§ **Your instructions**
What follows is a listing to be repeated in full and without alteration.

§ **Data segment**
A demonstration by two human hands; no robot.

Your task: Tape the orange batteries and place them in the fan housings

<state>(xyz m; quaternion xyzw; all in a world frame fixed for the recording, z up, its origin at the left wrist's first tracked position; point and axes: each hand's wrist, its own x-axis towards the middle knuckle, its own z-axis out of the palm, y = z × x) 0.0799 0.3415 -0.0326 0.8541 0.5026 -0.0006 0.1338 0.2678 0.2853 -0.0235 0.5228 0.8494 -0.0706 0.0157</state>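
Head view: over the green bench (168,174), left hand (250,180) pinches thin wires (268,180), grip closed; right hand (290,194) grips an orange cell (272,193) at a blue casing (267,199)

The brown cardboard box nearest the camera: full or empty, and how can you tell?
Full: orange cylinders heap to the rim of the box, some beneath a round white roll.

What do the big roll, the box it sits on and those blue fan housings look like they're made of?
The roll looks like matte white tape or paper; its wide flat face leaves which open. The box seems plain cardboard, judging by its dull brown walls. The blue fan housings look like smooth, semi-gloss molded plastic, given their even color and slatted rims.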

§ **Solution to this task**
A demonstration by two human hands; no robot.

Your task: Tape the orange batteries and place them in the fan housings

<state>(xyz m; quaternion xyzw; all in a world frame fixed for the recording, z up, its origin at the left wrist's first tracked position; point and axes: each hand's wrist, its own x-axis towards the middle knuckle, its own z-axis out of the palm, y = z × x) 0.0799 0.3415 -0.0326 0.8541 0.5026 -0.0006 0.1338 0.2678 0.2853 -0.0235 0.5228 0.8494 -0.0706 0.0157</state>
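Head view: over the green bench (168,174), left hand (250,180) pinches thin wires (268,180), grip closed; right hand (290,194) grips an orange cell (272,193) at a blue casing (267,199)

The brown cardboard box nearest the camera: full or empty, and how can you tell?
Full: orange cylinders heap to the rim of the box, some beneath a round white roll.

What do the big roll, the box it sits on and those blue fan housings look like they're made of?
The roll looks like matte white tape or paper; its wide flat face leaves which open. The box seems plain cardboard, judging by its dull brown walls. The blue fan housings look like smooth, semi-gloss molded plastic, given their even color and slatted rims.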

No more output is given for this exercise.